The sun creeps into view behind Madam Tussaud's. Manhattanhenge photographs by Nicola Twilley.

Twice each year, the setting sun aligns perfectly with the angle of the street grid (which is thirty degrees off from true north). The phenomenon has been dubbed Manhattanhenge, most notably by astrophysicist Neil deGrasse Tyson, and it is quite spectacular: for a few minutes, the enlarged red ball of the sun hovers above the pavement, nestled perfectly in the cradle of the dark skyscraper canyon, and sends a shaft of glowing orange light down each street before dropping out of sight.



Of course, this cosmic phenomenon is not limited to Manhattan. Any city built on a relatively uninterrupted grid will experience its own days of alignment, and, provided it has the right balance of street-width and skyscraper-height to produce a sun-sized notch, it, too, can be called a henge: hence Chicagohenge and Torontohenge, and no doubt others besides.

Manhattanhenge is also not limited to sunset; however, the sunrise alignments take place in December and January, and the cold weather, combined with the early hour and more cluttered eastern horizon, makes it a much less popular event.

But the sunsets of Manhattanhenge have gradually turned into minor public festivals, with camera and phone-waving crowds gathered in the middle of popular cross-streets (14th, 23rd, 34th, 42nd, and 57th), careless of traffic.
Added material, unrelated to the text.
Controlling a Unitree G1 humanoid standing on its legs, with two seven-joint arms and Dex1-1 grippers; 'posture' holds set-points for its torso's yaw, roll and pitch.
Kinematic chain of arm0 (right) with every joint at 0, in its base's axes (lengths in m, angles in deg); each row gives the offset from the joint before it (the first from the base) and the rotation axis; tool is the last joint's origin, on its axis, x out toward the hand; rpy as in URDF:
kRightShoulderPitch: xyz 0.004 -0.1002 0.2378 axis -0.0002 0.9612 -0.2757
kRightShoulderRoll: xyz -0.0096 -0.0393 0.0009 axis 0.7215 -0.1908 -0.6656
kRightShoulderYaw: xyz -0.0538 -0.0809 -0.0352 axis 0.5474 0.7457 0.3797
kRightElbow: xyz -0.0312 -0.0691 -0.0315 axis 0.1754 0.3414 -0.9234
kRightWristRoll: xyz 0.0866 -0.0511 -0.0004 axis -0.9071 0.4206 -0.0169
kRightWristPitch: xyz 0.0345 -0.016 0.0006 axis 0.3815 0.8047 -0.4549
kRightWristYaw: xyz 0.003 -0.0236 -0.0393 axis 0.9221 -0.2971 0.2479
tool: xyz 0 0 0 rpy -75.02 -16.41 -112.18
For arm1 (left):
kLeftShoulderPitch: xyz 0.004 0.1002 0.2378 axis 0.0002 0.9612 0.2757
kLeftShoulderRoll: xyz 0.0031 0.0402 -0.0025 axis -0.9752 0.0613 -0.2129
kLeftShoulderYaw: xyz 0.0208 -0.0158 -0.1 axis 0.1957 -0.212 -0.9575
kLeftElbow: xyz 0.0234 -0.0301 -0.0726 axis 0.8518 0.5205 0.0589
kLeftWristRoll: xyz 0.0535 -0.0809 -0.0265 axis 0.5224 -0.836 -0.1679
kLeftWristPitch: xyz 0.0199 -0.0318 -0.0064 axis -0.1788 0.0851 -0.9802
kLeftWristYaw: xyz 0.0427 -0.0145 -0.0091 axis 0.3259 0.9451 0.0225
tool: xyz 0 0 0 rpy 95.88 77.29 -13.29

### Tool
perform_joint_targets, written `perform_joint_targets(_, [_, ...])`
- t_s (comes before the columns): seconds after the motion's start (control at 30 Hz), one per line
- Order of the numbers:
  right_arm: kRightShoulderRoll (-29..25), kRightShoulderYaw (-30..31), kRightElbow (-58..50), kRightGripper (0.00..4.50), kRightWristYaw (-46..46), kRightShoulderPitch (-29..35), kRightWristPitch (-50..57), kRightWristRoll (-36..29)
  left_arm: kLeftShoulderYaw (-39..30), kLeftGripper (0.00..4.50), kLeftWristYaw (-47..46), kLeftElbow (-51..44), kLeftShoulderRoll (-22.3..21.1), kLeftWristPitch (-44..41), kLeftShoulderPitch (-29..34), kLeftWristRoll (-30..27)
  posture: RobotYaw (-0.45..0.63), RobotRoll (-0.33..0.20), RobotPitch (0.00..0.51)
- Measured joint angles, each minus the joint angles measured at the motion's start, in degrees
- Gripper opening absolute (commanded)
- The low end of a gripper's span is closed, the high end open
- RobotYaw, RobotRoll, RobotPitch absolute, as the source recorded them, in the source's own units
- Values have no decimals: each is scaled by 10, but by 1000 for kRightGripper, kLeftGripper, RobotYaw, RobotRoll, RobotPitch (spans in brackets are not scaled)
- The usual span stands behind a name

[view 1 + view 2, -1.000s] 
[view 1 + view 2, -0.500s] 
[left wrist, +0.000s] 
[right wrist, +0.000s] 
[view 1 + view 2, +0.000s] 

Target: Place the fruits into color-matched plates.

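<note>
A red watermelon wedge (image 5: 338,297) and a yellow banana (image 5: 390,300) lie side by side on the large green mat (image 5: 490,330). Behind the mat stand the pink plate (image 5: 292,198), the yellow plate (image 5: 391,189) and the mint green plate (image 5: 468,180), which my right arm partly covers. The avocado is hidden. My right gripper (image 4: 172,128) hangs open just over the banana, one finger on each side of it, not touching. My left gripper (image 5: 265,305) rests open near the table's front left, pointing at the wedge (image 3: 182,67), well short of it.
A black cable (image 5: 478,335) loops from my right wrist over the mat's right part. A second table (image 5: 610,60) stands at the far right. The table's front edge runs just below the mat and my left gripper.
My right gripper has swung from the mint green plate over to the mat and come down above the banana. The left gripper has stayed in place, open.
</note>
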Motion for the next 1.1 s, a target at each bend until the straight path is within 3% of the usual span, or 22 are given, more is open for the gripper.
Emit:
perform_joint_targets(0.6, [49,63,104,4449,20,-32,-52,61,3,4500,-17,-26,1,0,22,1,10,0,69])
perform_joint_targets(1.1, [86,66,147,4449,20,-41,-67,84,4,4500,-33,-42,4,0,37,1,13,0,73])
Their behavior attracts yet more people, demanding to know what's going on, as well as a horn accompaniment from blocked taxis, and, combined with the astronomical light show, it feels as though Manhattan is sharing an unofficial 15-minute celebration (and pedestrian takeover of the streets).



Clouds and rain obscured the first Manhattanhenge of 2012 in May, but the July 11 full sunset was spectacular, and Venue got back from visiting an atomic clock in Boulder, Colorado, just in time to document it.

This idea that a city can be a clock, with its own solstices, seems to be an accident worth making intentional. From constellations to comets, what other cyclical astronomical events could be given a spectacular frame by the built environment? Landscape architecture blog Pruned, for instance, recently put out a call for speculative designs for a "pavilion for viewing the coming intergalactic collision between Andromeda and the Milky Way," but the list of possible overlaps between astronomy and the urban environment is all but infinite.